Malignancy and concomitant primary hyperparathyroidism.

作者信息

Strodel W E, Thompson N W, Eckhauser F E, Knol J A

机构信息

Division of Endocrine Surgery, University of Michigan Medical School, Ann Arbor.

出版信息

J Surg Oncol. 1988 Jan;37(1):10-2. doi: 10.1002/jso.2930370104.

Abstract

Hypercalcemia is associated with a few primary malignant neoplasms and with a variety of tumors that have spread by metastases. Hyperparathyroidism is a diagnosis that is usually not considered in these patients. At our institution, 18 patients with malignant tumors presented over a 6-year period with hypercalcemia caused by hyperparathyroidism. There were five men and 13 women with a mean age of 48 years (range 24-87 years). Primary tumors in these patients included colon carcinoma (four cases), breast carcinoma (four cases), lymphoma (four cases), thyroid carcinoma (four cases), Paget's disease (one case), and lung carcinoma (one case). Metastases of the primary tumor occurred in seven patients, and in 11 patients the tumor was not metastatic or recurrent. Serum levels of calcium, phosphate, and chloride averaged 11.8 mg/dl, and 100 mEq/liter, respectively.

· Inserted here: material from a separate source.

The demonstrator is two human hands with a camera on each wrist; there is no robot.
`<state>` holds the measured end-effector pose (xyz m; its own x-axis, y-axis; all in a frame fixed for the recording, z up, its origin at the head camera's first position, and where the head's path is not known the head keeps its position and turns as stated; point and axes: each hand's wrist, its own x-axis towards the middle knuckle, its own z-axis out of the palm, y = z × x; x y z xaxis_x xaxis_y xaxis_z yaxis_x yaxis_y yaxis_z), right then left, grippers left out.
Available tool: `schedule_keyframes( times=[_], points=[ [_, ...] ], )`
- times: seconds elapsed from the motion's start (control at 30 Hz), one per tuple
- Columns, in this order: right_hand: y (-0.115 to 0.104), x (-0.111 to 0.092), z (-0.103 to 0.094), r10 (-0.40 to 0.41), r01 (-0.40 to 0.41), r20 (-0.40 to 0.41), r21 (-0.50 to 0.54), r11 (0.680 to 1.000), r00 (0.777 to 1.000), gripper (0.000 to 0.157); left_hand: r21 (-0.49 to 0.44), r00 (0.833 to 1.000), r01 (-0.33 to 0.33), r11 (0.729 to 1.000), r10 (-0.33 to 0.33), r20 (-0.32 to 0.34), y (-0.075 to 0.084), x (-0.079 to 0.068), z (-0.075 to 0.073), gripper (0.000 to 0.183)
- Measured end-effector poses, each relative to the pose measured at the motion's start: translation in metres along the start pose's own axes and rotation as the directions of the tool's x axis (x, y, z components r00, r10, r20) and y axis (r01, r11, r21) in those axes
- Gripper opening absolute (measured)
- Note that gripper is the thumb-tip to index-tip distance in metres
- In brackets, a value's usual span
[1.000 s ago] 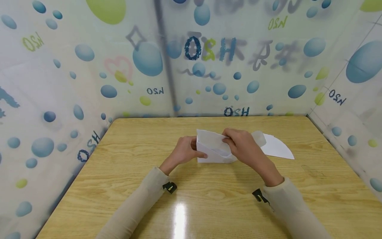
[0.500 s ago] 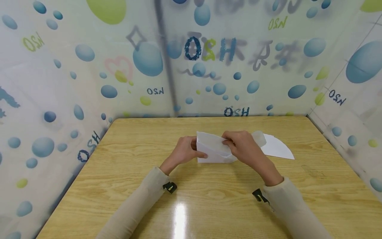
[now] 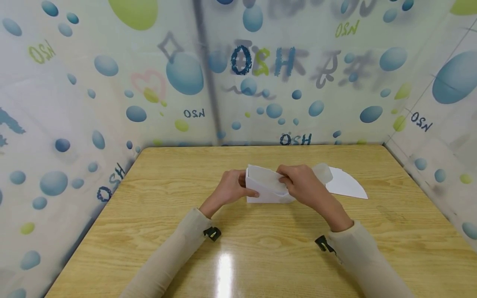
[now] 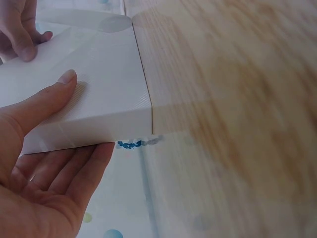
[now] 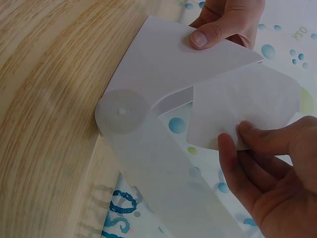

C-terminal parathyroid hormone (PTH) levels ranged from 300 to 1,900 pg/ml with an average of 1,150 pg/ml (normal 50-340 pg/ml). At operation, a single parathyroid adenoma was discovered in 15 patients, and four-gland hyperplasia was noted in three patients. In all cases, serum levels of calcium returned to normal after operation. We conclude that patients with malignant tumors and concomitant hypercalcemia should be evaluated for the possibility of hyperparathyroidism. In cases of primary hyperparathyroidism, elevated C-terminal PTH level should be diagnostic. If hyperparathyroidism is determined to be the cause of hypercalcemia, neck exploration and parathyroidectomy are indicated.

摘要

高钙血症与一些原发性恶性肿瘤以及多种已发生转移扩散的肿瘤相关。甲状旁腺功能亢进在这些患者中通常不是首要考虑的诊断。在我们机构,18例恶性肿瘤患者在6年期间出现了由甲状旁腺功能亢进引起的高钙血症。其中男性5例,女性13例,平均年龄48岁(范围24 - 87岁)。这些患者的原发性肿瘤包括结肠癌(4例)、乳腺癌(4例)、淋巴瘤(4例)、甲状腺癌(4例)、佩吉特病(1例)和肺癌(1例)。7例患者出现原发性肿瘤转移,11例患者肿瘤未发生转移或复发。血清钙、磷和氯水平平均分别为11.8mg/dl和100mEq/升。甲状旁腺激素(PTH)C末端水平在300至1900pg/ml之间,平均为1150pg/ml(正常范围50 - 340pg/ml)。手术时,15例患者发现单个甲状旁腺腺瘤,3例患者发现四腺增生。所有病例术后血清钙水平均恢复正常。我们得出结论,患有恶性肿瘤并伴有高钙血症的患者应评估甲状旁腺功能亢进的可能性。在原发性甲状旁腺功能亢进病例中,升高的PTH C末端水平应具有诊断意义。如果确定甲状旁腺功能亢进是高钙血症的病因,则应进行颈部探查和甲状旁腺切除术。